Before Williams could apply for the job, she went through a two-year young adult program with Kalamazoo Regional Educational Service Agency (KRESA.)

“The young adult program has students 18 to 26 years old who all have a disability," says Pricipal Deb Wild. "They’ve completed their four years of high school. Some have earned a diploma and some haven’t. But, now it’s time to get down to the real world for these students leaving the school setting as they know it and entering into adult life.”

'She absolutely loves her job. People with disabilities make amazing workers because they want to work. They want to get up and go somewhere every day'

KRESA provides an on-site work coach at the various work sites. Linda Raymond coaches three students in the KVCC kitchen where they are learning kitchen skills as well as social skills.

Their disabilities may range from a person with a cognitive impairment, learning disability, autism spectrum or emotional impairment.

“A disability isn’t who they are,” says Connie Laurinat, Work Coordinator for KRESA. "Like anybody else, we have things that we are really good at and other things that we’re not so good at.
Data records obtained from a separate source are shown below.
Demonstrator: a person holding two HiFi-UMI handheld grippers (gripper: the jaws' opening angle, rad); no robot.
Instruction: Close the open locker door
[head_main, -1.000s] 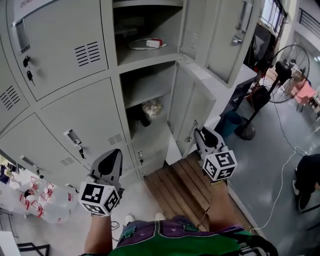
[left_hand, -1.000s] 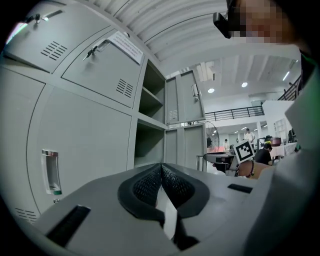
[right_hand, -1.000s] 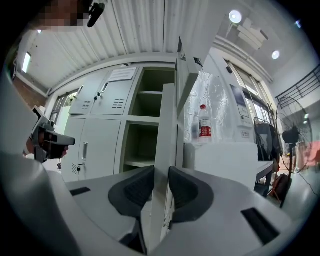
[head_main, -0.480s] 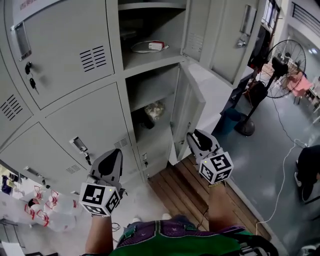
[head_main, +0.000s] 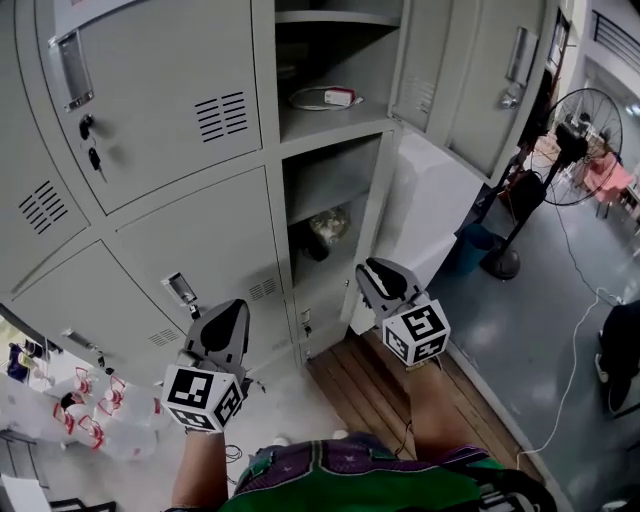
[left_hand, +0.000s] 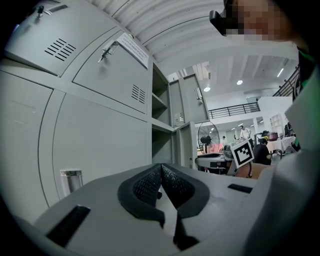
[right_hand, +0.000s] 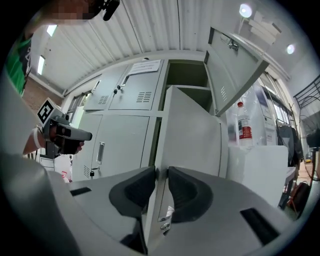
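Note:
The open lower locker door (head_main: 375, 225) stands nearly edge-on to me, swung most of the way toward its compartment (head_main: 325, 200). My right gripper (head_main: 374, 274) sits on the door's free edge low down. In the right gripper view the door (right_hand: 192, 135) runs up between the pads, and the right gripper (right_hand: 160, 176) is closing on that edge. My left gripper (head_main: 228, 318) hangs shut and empty in front of the closed lower lockers; in its own view the left gripper (left_hand: 160, 171) has its pads pressed together.
An upper locker door (head_main: 430, 60) is also open, with a cable and a small box (head_main: 327, 97) on its shelf. A white cabinet (head_main: 440, 200) stands right of the lockers, a wooden pallet (head_main: 370, 395) below, a fan (head_main: 580, 130) at right, and bottles (head_main: 80, 415) lower left.
The lower door has swung left toward its frame, from wide open to nearly edge-on, with my right gripper moving left along with it. The left gripper has stayed where it was.

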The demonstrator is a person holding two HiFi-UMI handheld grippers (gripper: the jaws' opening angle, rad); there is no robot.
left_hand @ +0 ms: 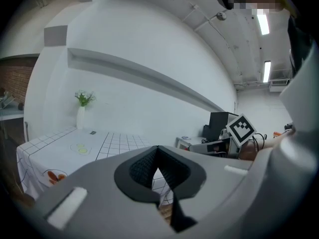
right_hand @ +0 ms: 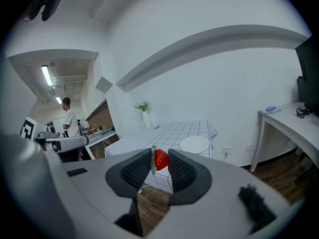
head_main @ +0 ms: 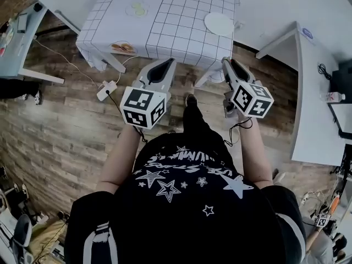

And, everyone is always endeavoring to improve who they are and in what they are doing.”

“She gets her paycheck and brings it home and is so excited,” says William's mother, Laura Williams.

“We wanted her, even as a person with a disability, to pull her own weight, if she could. She absolutely loves her job. People with disabilities make amazing workers because they want to work. They want to get up and go somewhere every day.”

Williams has learned to live independently. KRESA works with students in daily life skills as well, such as taking public transportation, grocery shopping, managing money and buying clothes. Robin Friel-Pierce, Food Service Director for Aramark, the food service at KVCC says she and her staff have learned from William's cheerful attitude and good work ethic.

“These are members of our community who are not designed to live separate lives,” says Wild, “but to be part of our lives and enriching our lives in ways that really nobody else can.”

When asked about what she loves about her job, Jennifer enthusiastically says, “Everything.”